Directly translating the study’s findings into clinical practice or research may, however, prove challenging in the short term. Clinically useful subgroups would be ones that lead to clear differences in clinician decision making, such as the provision of different patient information or intervention. We believe that threshold has not yet been reached; arguably, most subgroups have not yet been shown to differ sufficiently in their etiologies or treatments from unstratified major depression. Others may be tempted to suggest that researchers should now focus on the subtypes of depression that have been shown either to have higher heritability or lower genetic correlation with other subtypes. This, too, is challenging to implement, as the separation across subgroups is partial, and subgrouping based on an imperfect criterion now may limit our ability to reveal larger and more actionable subgroupings later. An important consequence of stratification would also be the greater effort needed to identify smaller numbers of eligible individuals for genetic and other studies. The current broadly inclusive approach to genetic association studies of depression has successfully revealed causal variants with risk-conferring effects across studies using different approaches to case definition (
4). Furthermore, these studies are also beginning to identify clear evidence of potentially modifiable lifestyle factors (
5,
6) and, in time, will better represent diverse populations that will also gain from the growing mechanistic insights and genetically informed treatment target identification.
What Is the Future?
The demonstration that depression is measurably etiologically heterogeneous is a very clear contribution from the present work. It helpfully signposts methods that could be applied across many axes of stratification, whether they are based on risk exposures, clinical symptoms, treatment response, or outcome.

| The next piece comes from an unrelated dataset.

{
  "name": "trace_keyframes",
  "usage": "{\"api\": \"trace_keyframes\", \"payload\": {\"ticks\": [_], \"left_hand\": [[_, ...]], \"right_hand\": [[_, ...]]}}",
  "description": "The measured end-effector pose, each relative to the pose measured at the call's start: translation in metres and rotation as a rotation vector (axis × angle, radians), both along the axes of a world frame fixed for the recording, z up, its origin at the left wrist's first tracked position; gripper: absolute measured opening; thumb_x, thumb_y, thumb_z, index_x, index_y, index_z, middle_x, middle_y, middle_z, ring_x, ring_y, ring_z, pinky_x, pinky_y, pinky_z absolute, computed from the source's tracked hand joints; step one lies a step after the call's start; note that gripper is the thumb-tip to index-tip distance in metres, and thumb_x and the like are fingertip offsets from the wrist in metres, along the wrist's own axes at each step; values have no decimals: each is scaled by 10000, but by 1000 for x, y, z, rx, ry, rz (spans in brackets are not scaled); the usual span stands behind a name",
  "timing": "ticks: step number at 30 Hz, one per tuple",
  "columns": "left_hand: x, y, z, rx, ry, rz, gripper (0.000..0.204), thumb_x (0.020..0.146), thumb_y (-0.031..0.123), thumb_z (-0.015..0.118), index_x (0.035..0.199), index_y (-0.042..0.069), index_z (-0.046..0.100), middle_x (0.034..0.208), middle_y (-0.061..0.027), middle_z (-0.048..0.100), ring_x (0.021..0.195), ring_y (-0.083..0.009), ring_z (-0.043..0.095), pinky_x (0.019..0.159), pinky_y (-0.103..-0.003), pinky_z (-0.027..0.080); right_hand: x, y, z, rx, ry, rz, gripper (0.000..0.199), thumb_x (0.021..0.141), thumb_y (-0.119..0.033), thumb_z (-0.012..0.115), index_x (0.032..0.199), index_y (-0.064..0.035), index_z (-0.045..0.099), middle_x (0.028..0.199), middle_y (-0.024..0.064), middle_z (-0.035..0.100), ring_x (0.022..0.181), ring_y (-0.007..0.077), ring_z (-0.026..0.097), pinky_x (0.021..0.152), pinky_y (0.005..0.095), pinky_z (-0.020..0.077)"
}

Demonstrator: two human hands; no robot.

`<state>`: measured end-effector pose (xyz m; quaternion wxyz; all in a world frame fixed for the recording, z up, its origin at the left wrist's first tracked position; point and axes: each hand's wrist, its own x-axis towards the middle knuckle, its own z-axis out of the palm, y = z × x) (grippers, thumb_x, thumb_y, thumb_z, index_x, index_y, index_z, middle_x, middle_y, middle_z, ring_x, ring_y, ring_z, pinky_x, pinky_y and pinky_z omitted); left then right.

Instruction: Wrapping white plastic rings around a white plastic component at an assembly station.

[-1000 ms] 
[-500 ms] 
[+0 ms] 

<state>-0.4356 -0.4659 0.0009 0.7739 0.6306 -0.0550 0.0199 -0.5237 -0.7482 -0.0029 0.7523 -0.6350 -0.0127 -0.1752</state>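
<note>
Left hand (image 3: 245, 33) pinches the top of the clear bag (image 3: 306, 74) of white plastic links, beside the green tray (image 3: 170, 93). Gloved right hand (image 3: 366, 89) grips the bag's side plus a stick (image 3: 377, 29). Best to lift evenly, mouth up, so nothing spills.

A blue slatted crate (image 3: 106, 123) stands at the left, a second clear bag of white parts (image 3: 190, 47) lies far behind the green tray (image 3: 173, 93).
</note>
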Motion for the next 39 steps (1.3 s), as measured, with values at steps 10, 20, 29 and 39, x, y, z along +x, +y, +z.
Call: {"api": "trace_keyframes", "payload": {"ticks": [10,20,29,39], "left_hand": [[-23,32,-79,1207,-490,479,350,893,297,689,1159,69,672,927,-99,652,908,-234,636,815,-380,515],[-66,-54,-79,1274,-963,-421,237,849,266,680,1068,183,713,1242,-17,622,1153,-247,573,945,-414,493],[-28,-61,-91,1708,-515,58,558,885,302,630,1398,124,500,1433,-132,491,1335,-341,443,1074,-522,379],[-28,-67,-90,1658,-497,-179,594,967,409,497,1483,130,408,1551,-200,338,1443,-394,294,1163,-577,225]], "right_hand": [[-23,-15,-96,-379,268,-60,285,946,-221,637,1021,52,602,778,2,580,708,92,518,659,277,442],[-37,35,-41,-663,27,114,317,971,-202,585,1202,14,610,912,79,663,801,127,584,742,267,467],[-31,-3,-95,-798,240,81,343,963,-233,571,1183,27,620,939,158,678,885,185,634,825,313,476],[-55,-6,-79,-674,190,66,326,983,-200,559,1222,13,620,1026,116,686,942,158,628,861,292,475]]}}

Medical research in multiple fields outside of psychiatry has shown us that disorders separated on the basis of causal risk factors or mechanisms tend to provide the most useful subtypes for both research and clinical care, as more effective treatments are generally those that more directly address identified disease mechanisms. There are many approaches that could usefully be employed to stratify individuals with depression into more etiologically discrete causes based on genetics, other forms of molecular phenotyping, brain imaging or physiology, or presence of specific environmental risk factors, such as recent infection. Examples of these approaches include subtyping based on the presence of genetic risk factors for other disorders, such as MDD with high genetic risk for schizophrenia (
7). Molecular approaches may also be able to infer or indirectly measure differences in the presence of, or abnormal response to, environmental risk factors if these act via the modification or expression of genes and key proteins. As the genomic prediction of key biological processes and diseases advances, it will become increasingly useful to evaluate differences in heritability and genetic correlation across these subgroups. The ultimate test will be whether the subgroups identified provide useful information to patients or clinicians that leads to more effective treatment and better outcomes.